Summary: Jimmy and Victor as teens in the Canadian wilderness. This is AU, and not at all how things are in canon, but I was inspired by Hugh Jackman admitting that he's pretty clumsy and has scars from stabbing himself with the claws when he was wearing them around the house to get used to them, and I found the idea of a teenage Jimmy being a bit awkward and clumsy before he grew into himself was an amusing idea, and something that would drive Victor crazy.

Rated T for blood and lots of swearing - but hey, this is Victor and Jimmy we're talking about here, after all XD


Chapter Two: Don't Run With Yer Claws Out

If Victor didn't have the fangs or the claws, he would have been considered incredibly sexy by all the ladies.
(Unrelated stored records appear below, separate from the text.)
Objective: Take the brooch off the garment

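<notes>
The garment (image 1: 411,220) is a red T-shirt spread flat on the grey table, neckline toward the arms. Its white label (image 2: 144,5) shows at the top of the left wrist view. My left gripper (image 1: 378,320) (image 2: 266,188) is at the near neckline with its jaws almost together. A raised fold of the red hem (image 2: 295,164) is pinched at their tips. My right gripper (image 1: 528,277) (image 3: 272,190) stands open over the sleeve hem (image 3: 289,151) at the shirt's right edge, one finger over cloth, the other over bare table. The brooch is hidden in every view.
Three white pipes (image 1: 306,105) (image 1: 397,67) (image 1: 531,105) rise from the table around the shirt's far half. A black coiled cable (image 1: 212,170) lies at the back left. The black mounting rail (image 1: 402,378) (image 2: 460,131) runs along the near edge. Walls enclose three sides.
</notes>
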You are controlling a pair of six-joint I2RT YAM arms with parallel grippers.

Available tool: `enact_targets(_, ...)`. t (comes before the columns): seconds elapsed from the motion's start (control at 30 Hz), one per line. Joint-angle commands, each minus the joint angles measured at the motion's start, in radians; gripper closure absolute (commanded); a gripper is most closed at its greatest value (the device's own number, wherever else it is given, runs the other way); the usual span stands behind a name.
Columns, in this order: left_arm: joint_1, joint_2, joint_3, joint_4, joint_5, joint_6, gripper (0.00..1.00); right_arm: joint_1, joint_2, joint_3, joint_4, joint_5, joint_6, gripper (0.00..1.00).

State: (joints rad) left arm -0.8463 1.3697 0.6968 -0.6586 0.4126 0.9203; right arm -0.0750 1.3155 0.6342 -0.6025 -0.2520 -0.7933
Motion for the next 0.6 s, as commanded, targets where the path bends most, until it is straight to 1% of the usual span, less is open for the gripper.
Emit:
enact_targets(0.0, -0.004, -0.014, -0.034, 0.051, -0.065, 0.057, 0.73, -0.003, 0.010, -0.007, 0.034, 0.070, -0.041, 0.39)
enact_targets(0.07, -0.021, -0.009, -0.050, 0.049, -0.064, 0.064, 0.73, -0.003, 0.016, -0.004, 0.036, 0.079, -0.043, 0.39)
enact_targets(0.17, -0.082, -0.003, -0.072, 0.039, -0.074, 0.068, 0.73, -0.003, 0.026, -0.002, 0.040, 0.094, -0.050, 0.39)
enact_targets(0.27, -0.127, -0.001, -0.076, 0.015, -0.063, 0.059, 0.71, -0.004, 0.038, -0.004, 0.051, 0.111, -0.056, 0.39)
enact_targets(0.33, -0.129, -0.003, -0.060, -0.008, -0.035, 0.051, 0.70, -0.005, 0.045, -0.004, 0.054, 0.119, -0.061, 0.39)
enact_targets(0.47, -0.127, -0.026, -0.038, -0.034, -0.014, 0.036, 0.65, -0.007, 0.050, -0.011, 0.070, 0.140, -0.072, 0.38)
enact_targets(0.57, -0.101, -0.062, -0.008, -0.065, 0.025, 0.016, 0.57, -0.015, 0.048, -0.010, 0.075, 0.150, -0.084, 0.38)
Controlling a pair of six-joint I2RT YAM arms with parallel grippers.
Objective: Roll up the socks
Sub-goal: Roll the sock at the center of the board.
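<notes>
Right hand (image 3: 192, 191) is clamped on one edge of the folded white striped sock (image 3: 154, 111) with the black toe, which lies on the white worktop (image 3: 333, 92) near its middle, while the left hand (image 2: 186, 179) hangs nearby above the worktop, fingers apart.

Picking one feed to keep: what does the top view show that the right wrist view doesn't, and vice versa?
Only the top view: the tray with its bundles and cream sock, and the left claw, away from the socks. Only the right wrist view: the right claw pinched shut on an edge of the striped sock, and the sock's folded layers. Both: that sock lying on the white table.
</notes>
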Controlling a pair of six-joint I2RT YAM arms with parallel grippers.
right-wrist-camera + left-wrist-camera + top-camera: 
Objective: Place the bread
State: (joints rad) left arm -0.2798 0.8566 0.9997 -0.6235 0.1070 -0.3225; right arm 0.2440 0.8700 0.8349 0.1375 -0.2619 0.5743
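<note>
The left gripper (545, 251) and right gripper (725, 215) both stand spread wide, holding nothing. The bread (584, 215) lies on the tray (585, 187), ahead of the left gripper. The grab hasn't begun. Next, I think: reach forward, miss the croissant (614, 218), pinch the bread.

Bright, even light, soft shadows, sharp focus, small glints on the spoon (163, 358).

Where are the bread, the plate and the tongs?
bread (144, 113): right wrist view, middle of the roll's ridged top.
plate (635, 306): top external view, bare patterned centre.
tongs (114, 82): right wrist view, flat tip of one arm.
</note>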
He was tall, handsome and athletic, defined muscles rippling beneath his skin, visible even through his thin, tattered shirt. His features had lost all trace of childhood and were virile as all get out, and his facial hair was growing out nicely in mutton chops he did his best to keep tidy—which had meant stealing a (rusty) razor from someone in town.

Notwithstanding, he was filled out with lean muscle and moved with an almost feline grace and predatory precision that turned the heads of all who set eyes on him.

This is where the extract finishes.